How Dockerfile Works in Action


Let’s put all the pieces together and build a basic Dockerfile to containerize a simple Python application.

Here’s the structure of our Python project:

/myapp
   ├── app.py
   └── Dockerfile
    

The content of the app.py file:

from flask import Flask
app = Flask(__name__)

@app.route('/')
def hello():
    return "Hello, Docker!"

if __name__ == '__main__':
    app.run(host='0.0.0.0', port=8080)
    

Now, here’s a basic Dockerfile to containerize this Flask app:

# Step 1: Use an official Python runtime as the base image
FROM python:3.9-slim

# Step 2: Set the working directory inside the container
WORKDIR /app

# Step 3: Copy the local project files into the container
COPY . /app

# Step 4: Install required Python packages
RUN pip install Flask

# Step 5: Set environment variables
ENV FLASK_ENV=production

# Step 6: Expose the port Flask runs on
EXPOSE 8080

# Step 7: Define the default command to run the app
CMD ["python", "app.py"]
    

Best Practices for Writing Dockerfiles


  1. Use Official Images: Always use official, well-maintained base images like python, ubuntu, or alpine to ensure security and reliability.
  2. Minimize Layers: Each RUN, COPY, and ADD instruction creates a new layer. Combining related instructions can help minimize the number of layers and reduce the final image size.

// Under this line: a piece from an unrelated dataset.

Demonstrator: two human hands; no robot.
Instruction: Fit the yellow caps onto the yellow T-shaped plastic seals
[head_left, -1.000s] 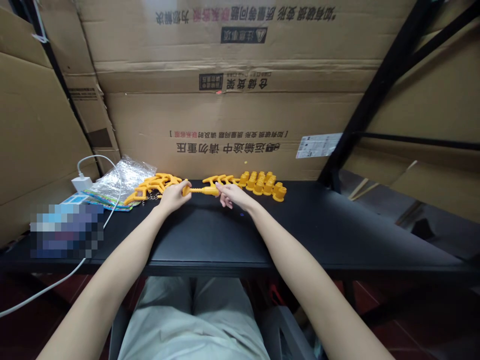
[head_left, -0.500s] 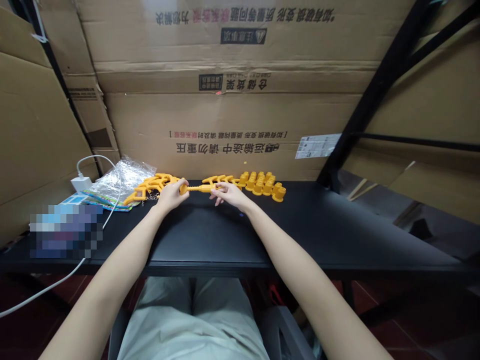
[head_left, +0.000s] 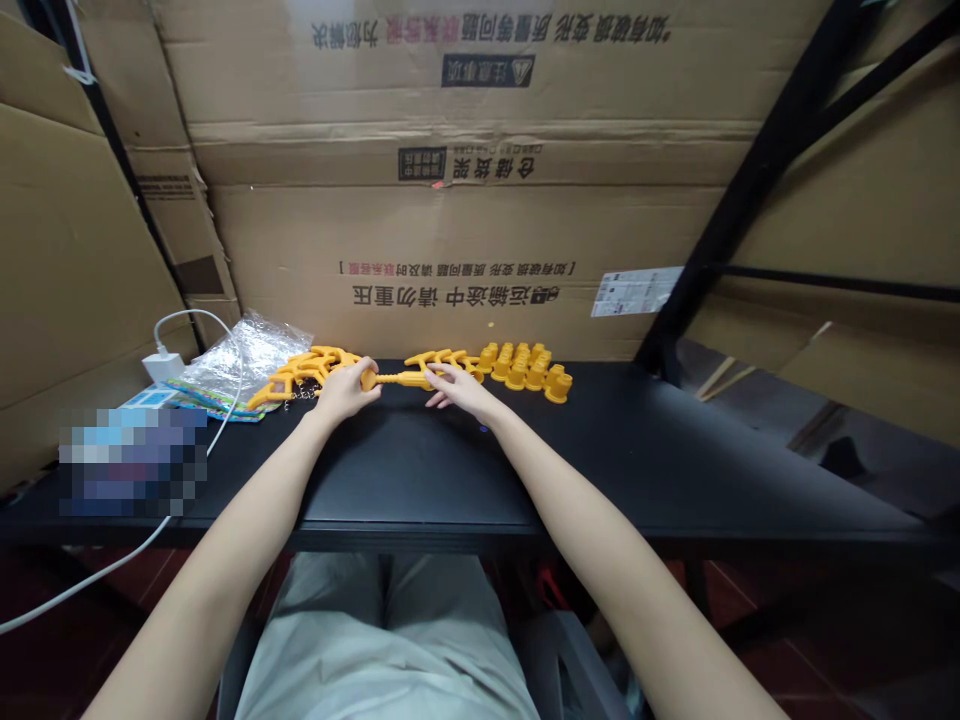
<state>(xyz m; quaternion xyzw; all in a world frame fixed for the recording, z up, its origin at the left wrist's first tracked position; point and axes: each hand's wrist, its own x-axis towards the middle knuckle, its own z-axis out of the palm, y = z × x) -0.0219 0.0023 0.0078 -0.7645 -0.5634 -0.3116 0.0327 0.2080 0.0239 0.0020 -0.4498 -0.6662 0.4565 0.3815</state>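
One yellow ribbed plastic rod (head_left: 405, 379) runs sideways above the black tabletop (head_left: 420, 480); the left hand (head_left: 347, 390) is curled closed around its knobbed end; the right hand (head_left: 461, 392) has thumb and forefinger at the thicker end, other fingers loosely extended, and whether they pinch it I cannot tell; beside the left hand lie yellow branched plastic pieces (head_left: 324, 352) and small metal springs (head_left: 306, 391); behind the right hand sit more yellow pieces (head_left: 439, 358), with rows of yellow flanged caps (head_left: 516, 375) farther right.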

  3. RUN apt-get update && apt-get install -y package1 package2
  4. Use Multi-Stage Builds: For large projects, you can use multi-stage builds to create smaller and more efficient images.
  5. Leverage .dockerignore: The .dockerignore file works similarly to .gitignore, helping you avoid copying unnecessary files into the image, thereby reducing the image size.
  6. Security: Always scan your images for vulnerabilities, and avoid running containers as the root user.

Conclusion


Dockerfile is a powerful tool that simplifies the process of building Docker images. By understanding the core instructions and best practices, you can create efficient and maintainable images for your applications. Docker's ability to provide consistent environments across various systems makes Dockerfiles an essential skill for developers and system administrators alike.